Apollo |
With regard to the political Hellenic world,
I will not remain silent about those present day phenomena in which I believe I detect dangerous signs of atrophy in the political sphere, equally worrying for art and society. If there were to be men placed by birth, as it were, outside the instinct of nation and state, and thus have to recognize the state only to the extent they conceive it to be in their own interest: then such men would necessarily imagine the state's ultimate aim as being the most undisturbed co-existence possible of great political communities, in which 'they', above all, would be permitted by everyone to pursue their own purposes without restriction. With this idea in their heads, they will promote that policy that offers greatest security to these interests, whilst it is unthinkable that, contrary to their intentions, they should sacrifice themselves to the state purpose, led perhaps by an unconscious instinct, unthinkable because they lack precisely that instinct.
All other citizens are in the dark about what nature intends for them with their state instinct, and follow blindly; only those who stand outside this know what 'they' want from the state, and what the state ought to grant them. Therefore it is practically inevitable that such men should win great influence over the state, because they may view it as means, whilst all the rest, under the power of the unconscious intention of the state, are themselves only means to the state purpose. In order for them to achieve the full effect of their selfish aims through the medium of the state, it is now, above all, essential for the state to be completely freed from those terrible, unpredictable outbreaks of war, so that it can be used rationally; and so, as consciously as possible, they strive for a state of affairs where war is impossible.

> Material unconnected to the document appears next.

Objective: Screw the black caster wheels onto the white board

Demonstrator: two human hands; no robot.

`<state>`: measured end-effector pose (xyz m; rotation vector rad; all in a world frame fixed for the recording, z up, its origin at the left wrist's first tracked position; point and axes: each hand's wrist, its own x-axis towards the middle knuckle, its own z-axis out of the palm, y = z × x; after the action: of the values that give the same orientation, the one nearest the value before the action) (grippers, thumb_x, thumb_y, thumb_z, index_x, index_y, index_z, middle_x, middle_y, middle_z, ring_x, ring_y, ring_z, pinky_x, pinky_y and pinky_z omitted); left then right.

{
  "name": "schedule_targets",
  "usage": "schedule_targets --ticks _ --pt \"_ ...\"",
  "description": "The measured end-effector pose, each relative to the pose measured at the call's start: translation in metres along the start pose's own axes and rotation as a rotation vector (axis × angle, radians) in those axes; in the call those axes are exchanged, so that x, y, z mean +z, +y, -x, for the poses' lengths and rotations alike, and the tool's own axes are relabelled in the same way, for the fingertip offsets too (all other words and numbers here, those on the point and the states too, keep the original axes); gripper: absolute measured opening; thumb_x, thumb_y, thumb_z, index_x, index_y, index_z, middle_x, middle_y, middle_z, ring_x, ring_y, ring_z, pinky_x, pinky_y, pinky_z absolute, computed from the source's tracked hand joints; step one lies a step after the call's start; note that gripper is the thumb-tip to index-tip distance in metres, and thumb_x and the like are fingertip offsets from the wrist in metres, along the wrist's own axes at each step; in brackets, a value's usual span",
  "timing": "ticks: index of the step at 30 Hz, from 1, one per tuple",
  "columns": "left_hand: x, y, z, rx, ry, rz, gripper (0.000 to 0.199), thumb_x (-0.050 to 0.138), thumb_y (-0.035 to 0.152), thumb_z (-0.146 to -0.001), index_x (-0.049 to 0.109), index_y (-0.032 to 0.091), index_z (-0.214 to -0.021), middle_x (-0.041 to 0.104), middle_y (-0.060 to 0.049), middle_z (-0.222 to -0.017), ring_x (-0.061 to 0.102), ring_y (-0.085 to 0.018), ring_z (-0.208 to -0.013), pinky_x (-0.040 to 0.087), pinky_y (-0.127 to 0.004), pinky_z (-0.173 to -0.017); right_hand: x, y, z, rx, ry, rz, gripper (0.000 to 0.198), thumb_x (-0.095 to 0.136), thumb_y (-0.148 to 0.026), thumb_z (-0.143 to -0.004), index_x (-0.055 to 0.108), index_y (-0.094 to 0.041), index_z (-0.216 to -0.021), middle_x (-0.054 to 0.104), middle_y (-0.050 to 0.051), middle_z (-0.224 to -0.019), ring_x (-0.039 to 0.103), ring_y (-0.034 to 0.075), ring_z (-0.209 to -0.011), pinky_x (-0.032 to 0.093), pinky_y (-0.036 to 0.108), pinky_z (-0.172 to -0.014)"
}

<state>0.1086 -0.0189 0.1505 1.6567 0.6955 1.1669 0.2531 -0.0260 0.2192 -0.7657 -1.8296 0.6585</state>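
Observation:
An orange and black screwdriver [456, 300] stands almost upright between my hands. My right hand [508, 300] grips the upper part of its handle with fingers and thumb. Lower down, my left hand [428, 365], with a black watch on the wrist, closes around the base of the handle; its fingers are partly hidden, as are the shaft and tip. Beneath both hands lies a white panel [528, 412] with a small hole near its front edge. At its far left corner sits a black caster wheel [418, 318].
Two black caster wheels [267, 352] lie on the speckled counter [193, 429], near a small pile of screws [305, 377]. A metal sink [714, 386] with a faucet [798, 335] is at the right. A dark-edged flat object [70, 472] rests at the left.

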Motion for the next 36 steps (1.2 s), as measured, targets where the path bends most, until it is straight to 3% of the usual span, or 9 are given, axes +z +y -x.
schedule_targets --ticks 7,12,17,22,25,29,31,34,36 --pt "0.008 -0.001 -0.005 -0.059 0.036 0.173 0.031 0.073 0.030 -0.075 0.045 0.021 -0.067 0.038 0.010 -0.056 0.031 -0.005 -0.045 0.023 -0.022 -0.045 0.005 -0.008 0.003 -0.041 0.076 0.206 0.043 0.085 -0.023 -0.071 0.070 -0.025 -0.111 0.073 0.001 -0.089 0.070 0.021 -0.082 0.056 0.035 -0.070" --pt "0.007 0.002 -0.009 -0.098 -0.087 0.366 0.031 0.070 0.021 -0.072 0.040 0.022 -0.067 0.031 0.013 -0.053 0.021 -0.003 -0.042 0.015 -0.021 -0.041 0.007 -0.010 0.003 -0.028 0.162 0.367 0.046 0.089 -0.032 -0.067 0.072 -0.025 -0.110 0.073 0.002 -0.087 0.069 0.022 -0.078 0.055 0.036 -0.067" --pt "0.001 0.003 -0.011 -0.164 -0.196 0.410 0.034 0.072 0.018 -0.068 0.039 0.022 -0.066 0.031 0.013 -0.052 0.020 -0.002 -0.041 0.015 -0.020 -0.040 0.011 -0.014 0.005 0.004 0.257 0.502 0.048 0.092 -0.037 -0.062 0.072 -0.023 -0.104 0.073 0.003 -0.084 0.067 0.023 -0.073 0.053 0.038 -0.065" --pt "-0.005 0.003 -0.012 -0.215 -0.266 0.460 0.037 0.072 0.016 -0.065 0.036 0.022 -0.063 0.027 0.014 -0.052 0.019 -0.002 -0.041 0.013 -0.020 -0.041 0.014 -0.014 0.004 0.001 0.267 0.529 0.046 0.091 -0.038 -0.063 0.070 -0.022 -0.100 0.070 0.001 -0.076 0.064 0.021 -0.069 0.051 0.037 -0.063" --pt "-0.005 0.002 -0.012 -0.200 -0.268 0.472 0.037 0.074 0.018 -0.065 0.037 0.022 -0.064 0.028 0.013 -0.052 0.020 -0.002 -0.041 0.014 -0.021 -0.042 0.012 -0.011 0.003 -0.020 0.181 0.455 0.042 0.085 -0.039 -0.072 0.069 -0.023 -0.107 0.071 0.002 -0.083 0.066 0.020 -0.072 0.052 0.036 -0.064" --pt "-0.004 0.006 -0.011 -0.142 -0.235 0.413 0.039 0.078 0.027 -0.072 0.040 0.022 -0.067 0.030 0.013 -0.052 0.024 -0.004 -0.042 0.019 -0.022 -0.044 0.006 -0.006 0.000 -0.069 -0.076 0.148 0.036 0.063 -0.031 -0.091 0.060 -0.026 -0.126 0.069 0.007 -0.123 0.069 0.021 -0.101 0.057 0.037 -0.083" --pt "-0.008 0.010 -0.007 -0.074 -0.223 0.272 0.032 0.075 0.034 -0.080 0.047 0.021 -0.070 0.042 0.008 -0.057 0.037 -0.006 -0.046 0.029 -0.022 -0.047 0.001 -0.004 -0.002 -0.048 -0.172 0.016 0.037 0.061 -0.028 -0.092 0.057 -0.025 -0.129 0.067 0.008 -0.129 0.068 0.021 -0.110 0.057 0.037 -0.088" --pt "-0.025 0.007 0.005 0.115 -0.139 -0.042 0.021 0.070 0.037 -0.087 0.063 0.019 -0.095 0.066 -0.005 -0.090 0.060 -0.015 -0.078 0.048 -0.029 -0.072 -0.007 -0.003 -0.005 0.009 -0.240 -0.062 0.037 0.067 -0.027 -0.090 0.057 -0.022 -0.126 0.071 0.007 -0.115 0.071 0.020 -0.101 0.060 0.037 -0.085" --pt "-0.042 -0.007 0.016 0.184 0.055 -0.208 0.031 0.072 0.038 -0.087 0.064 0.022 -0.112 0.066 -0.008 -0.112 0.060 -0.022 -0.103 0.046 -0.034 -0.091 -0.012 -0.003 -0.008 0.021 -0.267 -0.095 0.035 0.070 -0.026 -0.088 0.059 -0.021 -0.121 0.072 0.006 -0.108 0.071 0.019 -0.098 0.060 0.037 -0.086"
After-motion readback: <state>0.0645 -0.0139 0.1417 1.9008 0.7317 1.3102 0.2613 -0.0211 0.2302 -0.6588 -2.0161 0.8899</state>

To this end, they first have to cut off and weaken the specifically political impulses as much as possible and, by establishing large state bodies of equal importance with mutual safeguards, make a successful attack on them, and therefore war in general, extremely unlikely: whilst on the other hand they try to wrest the decision over war and peace away from the individual rulers, so that they can then appeal to the egoism of the masses, or their representatives: to do which they must in turn slowly dissolve the monarchical instincts of the people. They carry out this intention through the widest dissemination of the liberal-optimistic world view, which has its roots in the teachings of the French Enlightenment and Revolution i.e. in a completely un-Germanic, genuinely Romanesque, flat and unmetaphysical philosophy. I cannot help seeing, above all, the effects of the fear of war in the dominant movement of nationalities at the present time, and in the simultaneous spread of universal suffrage, indeed, I cannot help seeing those truly international, homeless, financial recluses as really those whose fear stands behind these movements, who, with their natural lack of state instinct, have learnt to misuse politics as an instrument of the stock exchange, and state and society as an apparatus for their own enrichment.
The only counter measure to the threatened deflection of the state purpose towards money matters from this quarter is war and war again: in the excitement of which
at least so much becomes clear, that the state is not founded on fear of the war-demon, as a protective measure for egoistic individuals, but instead produces from within itself an ethical momentum in the love for fatherland and and prince, indicating a much loftier designation. If I point to the use of revolutionary ideas in the service of a self-seeking, stateless money-aristocracy as a dangerous characteristic of the contemporary political scene, and if, at the same time, I regard the massive spread of liberal optimism as a result of the fact that the modern money economy has fallen into strange hands, and if I view all social evils, including the inevitable decline of the arts, as either sprouting from that root or enmeshed with it: then you will just have to excuse me if I occasionally sing a paean to war. His silver bow might sound terrifying; but even if he does swoop in like the night, he is still Apollo, the just god who consecrates and purifies the state. But first, as at the beginning of the Iliad, he shoots his arrows at mules and dogs. Then he actually hits people and, everywhere, pyres with corpses blaze. So let it be said that war is as much a necessity for the state as the slave for society: and who can avoid this conclusion if he honestly inquires as to the reasons why Greek artistic perfection has never been achieved again?"